SATIŞA ÇIKARILMASI ÜZÜCÜ
Mardin Müze Müdürlüğü yetkilisi ise, Kilisenin bundan 5 yıl evvel yeniden satışa çıkarıldığını söyledi. Mardin’de 9 tescilli yapı bulunduğunu belirten yetkili, “Söz konusu satılmak istenen kilise de bu tescilli yapılardan biri. Bunun tekrardan satışa çıkarılması sahiden üzücü. Bizlerde buranın Kilise olarak kalmasını isteriz. Bu istikametli görüşmelerimiz ve yazışmalarımız oldu. Lakin mülk sahibinin elinde tapu var. Bu nedenle fazla bir şey yapamıyoruz” halinde konuştu.
KİLİSE DEPO OLARAK KULLANILMIŞ
Mardin Kent Müzesi Müdürü Gani Tarkan Kilise ile ilgili daha evvel yaptığı bir araştırmayı paylaşmıştı. Tarkan’ın Kilise ile ilgili açıklaması şöyle, “Mardin’de yıllardır depo olarak kullanılan ve 5’inci yüzyılda inşa edildiği varsayım edilen yapının kilise olduğu belirlendi. Burada patriklere ilişkin mezarlar var.
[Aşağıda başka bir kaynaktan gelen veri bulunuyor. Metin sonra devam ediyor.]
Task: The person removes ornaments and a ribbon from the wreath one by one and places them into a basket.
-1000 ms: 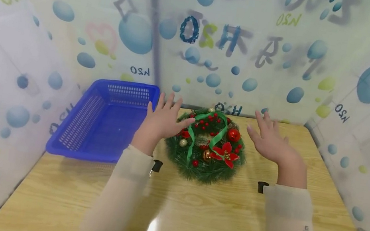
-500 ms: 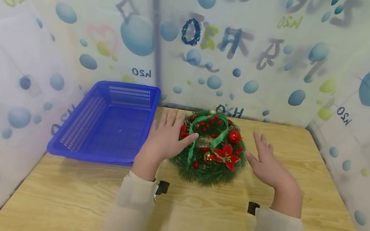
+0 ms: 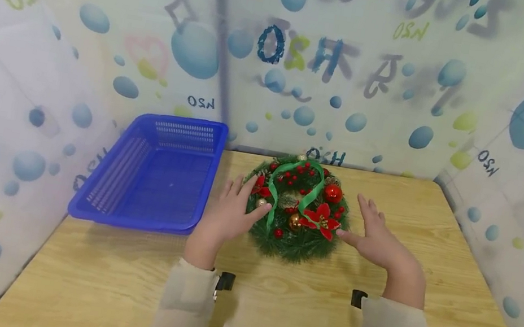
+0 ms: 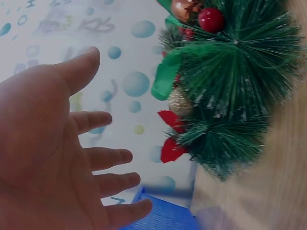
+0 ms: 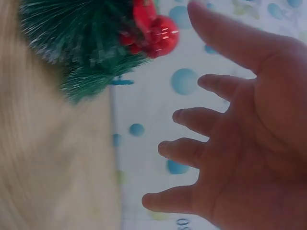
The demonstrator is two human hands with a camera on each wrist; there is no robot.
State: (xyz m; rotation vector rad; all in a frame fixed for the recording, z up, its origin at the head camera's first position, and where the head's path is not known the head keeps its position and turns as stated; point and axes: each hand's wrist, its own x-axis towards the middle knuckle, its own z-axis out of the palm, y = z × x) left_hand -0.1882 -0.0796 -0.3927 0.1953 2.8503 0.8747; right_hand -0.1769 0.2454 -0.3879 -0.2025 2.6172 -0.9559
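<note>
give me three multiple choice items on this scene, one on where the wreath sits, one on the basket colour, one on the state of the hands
1. Where does the wreath lie?
A. inside the basket
B. on the table, right of the basket
C. hung on the wall

2. What colour is the basket?
A. blue
B. red
C. white

3. How are the two hands?
A. both clenched in fists
B. both open, one on each side of the wreath
C. both gripping the basket rim

Answers:
1 B, the wreath rests flat on the wooden table, beside the basket's right wall.
2 A, its perforated walls and floor are blue all over.
3 B, the left hand and right hand have spread fingers flanking the wreath; both wrist views show open palms with a gap to the needles.
</note>
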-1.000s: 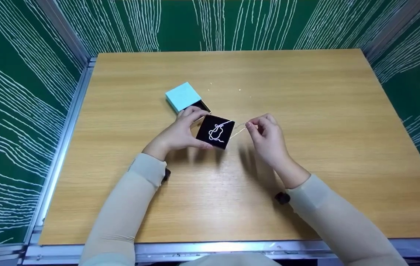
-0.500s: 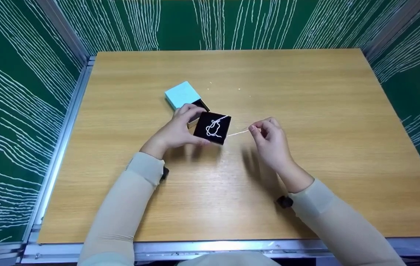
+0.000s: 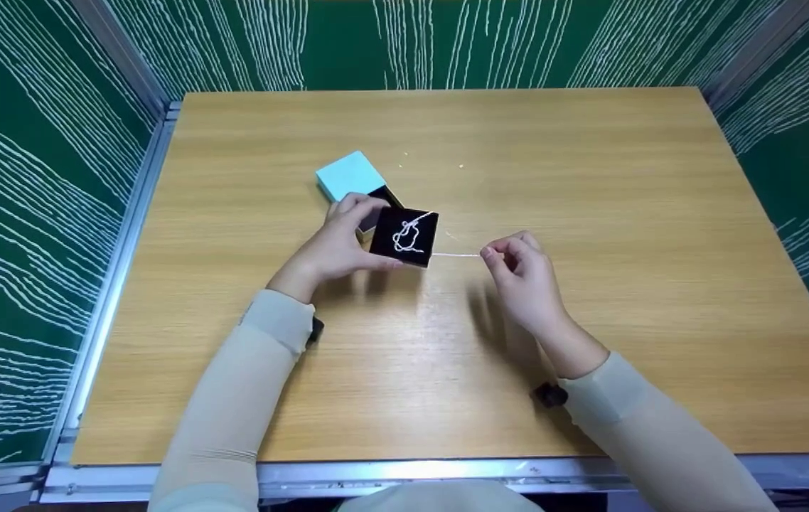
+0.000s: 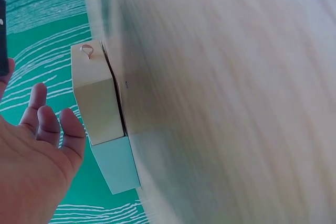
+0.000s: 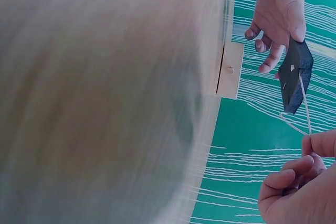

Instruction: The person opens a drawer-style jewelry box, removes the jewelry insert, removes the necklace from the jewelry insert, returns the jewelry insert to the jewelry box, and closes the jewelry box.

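My left hand (image 3: pixel 333 245) grips a square black foam pad (image 3: pixel 384 235) by its edges, thumb on the near side and fingers on the far side. On the pad's face lies a looped, thin silvery-white chain (image 3: pixel 456 254), part of which runs off the right edge. Thumb and forefinger of my right hand (image 3: pixel 529 284) pinch that stretched part. In the right wrist view two strands of it come from the black pad (image 5: pixel 289 85) to my fingertips. Behind my left hand stands a turquoise sliding box (image 3: pixel 351 176), its drawer (image 4: pixel 100 111) pulled partly out.
A small ribbon pull (image 4: pixel 87 51) sits on the drawer's front. Several tiny pale bits (image 3: pixel 461 166) lie on the wooden table (image 3: pixel 589 178) beyond the hands. Green walls with white lines (image 3: pixel 347 46) enclose the table at the back and sides.
My right hand has shifted slightly right and nearer my body, while the left hand with the pad has moved a little left and away. The chain between them now runs straighter and nearly level.
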The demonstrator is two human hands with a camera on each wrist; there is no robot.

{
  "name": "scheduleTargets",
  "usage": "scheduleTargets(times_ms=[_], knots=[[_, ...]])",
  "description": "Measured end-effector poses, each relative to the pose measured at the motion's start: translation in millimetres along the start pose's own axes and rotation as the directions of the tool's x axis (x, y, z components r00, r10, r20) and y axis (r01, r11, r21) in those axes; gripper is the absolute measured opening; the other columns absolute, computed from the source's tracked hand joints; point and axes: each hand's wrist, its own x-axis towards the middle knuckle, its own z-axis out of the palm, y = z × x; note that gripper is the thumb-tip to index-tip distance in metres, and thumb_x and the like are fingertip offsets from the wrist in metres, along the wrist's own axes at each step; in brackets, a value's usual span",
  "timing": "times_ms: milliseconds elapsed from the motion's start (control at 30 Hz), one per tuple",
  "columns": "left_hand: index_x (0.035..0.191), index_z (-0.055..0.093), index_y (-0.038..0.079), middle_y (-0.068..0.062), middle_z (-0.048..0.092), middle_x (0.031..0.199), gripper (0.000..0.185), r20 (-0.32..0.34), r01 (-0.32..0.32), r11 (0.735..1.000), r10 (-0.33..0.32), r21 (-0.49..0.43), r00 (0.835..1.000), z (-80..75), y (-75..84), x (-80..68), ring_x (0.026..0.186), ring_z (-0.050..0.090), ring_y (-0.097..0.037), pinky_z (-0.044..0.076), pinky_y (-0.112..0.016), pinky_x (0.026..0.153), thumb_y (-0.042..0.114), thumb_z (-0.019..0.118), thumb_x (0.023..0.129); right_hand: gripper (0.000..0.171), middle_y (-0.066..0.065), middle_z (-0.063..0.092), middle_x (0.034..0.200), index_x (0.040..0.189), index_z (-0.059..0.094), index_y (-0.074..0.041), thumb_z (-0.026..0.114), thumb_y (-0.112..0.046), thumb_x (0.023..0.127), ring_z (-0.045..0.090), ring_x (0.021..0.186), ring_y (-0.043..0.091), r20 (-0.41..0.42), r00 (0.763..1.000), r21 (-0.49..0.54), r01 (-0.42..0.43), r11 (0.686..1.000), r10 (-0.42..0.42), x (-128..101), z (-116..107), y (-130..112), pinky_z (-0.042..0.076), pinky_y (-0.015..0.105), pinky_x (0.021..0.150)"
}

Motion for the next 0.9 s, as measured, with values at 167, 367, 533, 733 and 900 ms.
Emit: scheduleTargets(times_ms=[167,367,533,733,900], knots=[[0.159,0.058,0.034,0.006,0.044,0.165,0.098,-0.017,0.002,1.0,-0.002,0.003,1.0,-1.6,-1.4,0.6,0.161,0.029,-0.024,0.032,-0.059,0.137,0.05,0.106,0.075,0.015,0.003,0.052,0.099,0.108,0.077,0.006,0.068,-0.006,0.112,0.052,0.091,0.016,0.01,1.0,0.019,-0.009,1.0,0.009,-2,0,-1,0.043,0.017,0.075],[0.161,0.058,0.029,0.002,0.045,0.165,0.099,-0.029,-0.008,1.0,0.008,0.008,1.0,-3.6,-2.0,-0.1,0.161,0.031,-0.027,0.032,-0.058,0.137,0.049,0.106,0.076,0.015,0.002,0.052,0.1,0.109,0.076,0.006,0.067,-0.005,0.112,0.052,0.091,0.015,0.009,1.0,0.05,-0.023,0.999,0.023,-4,-3,-1,0.043,0.017,0.076],[0.16,0.058,0.028,0.001,0.046,0.163,0.099,-0.042,-0.009,1.0,0.009,0.003,0.999,-4.9,-3.5,-0.9,0.159,0.032,-0.027,0.032,-0.059,0.137,0.048,0.106,0.076,0.015,0.001,0.052,0.099,0.109,0.075,0.007,0.068,-0.006,0.112,0.051,0.09,0.013,-0.007,1.0,0.066,-0.03,0.997,0.031,-4,-6,-3,0.042,0.018,0.075],[0.158,0.06,0.028,0.0,0.047,0.162,0.095,-0.048,-0.018,1.0,0.018,-0.003,0.999,-4.7,-6.0,-0.7,0.157,0.032,-0.028,0.033,-0.058,0.136,0.048,0.105,0.077,0.016,-0.001,0.052,0.098,0.11,0.075,0.008,0.068,-0.006,0.112,0.05,0.087,0.011,-0.034,0.999,0.073,-0.017,0.997,0.02,-3,-12,-6,0.041,0.018,0.073],[0.157,0.061,0.028,-0.002,0.047,0.162,0.093,-0.053,-0.025,1.0,0.025,0.0,0.998,-5.2,-7.1,-1.5,0.158,0.032,-0.029,0.033,-0.056,0.136,0.047,0.105,0.077,0.018,0.0,0.051,0.101,0.112,0.074,0.007,0.067,-0.009,0.113,0.05,0.088,0.011,-0.043,0.999,0.094,-0.022,0.995,0.026,-1,-19,-10,0.042,0.019,0.073]])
Kilise içinde bulunan bir kapının Deyrulzafaran Manastırı’na gittiğini, bir kapının ise kaleye gittiği söyleniyor. Yaklaşık olarak 400 metrekarelik alana sahip yapının yüksekliğinin ise 15 metre civarında. Zira burada patriklere ilişkin mezarlar var. Bildiğiniz klasik bir kilise. Kitabesi olmamasına karşın yapıdaki süsleme özellikleri, yapının karakteristik özelliklerinden yola çıkarak, bölgedeki yapılarla benzerliği göz önünde bulundurularak yapının 4, 5 ya da 6’ıncı yüzyılda yapılmış olabileceğini varsayım ediyoruz. Bu kiliseye benzeri yapıların kitabesi olan yapıların 4-5’inci yüzyılda yapıldığını biliyoruz. Onlarda kitabe var.
Misal bir örneği Savur’a bağlı Dereiçi Köyü’nde Mor Yohanne Kilisesi, tıpkı formda Deyrulzafaran Manastırı içindeki Sevgililer Konutu bu yapıyla benzerlik arz ediyor. Nusaybin’deki Mor Yakup Kilisesi’nde, bu yapıya misal süsleme özellikleri var. Duvar örgüsü tıpkı, mimari olarak plan şeması olarak birebir. Mor Yakup Kilisesi’ne kapıları çok benziyor. Patriklere ilişkin mezarlar da Deyrulzafaran Manastırı’ndaki mezarlıklarla birebir özelliklere sahip. Apsisi ortada hala sağlam. O periyotta Hıristiyanlar tarafından kullanılmış. O periyodun özelliklerini de almış. Bilhassa yan yana duran 3 mezar var. Mezarın üstündeki süsleme özelliklerine baktığımızda Selçuklu özelliklerini görmemiz mümkün. İslami periyoda ilişkin süsleme özellikleri de var. Onun dışında devasa büyüklükte taşlar var. Bu blok taşlar da yapının erken Bizans devrinde yapıldığını, genç Roma periyodunda yapıldığını bize gösteriyor. Yapı karışık üslupta yapılmış bir yapı. Tek bir devirde yapılmamış. Farklı devirlerde de restore edilmiş. Cami olarak da kullanılmış. Güneyinde bir mihrap var. Biliyorsunuz kiliselerde güneye bakan mihrap olmaz. Mihrap varlığı da buranın bir devir cami olarak kullanıldığını bize ispatlıyor.”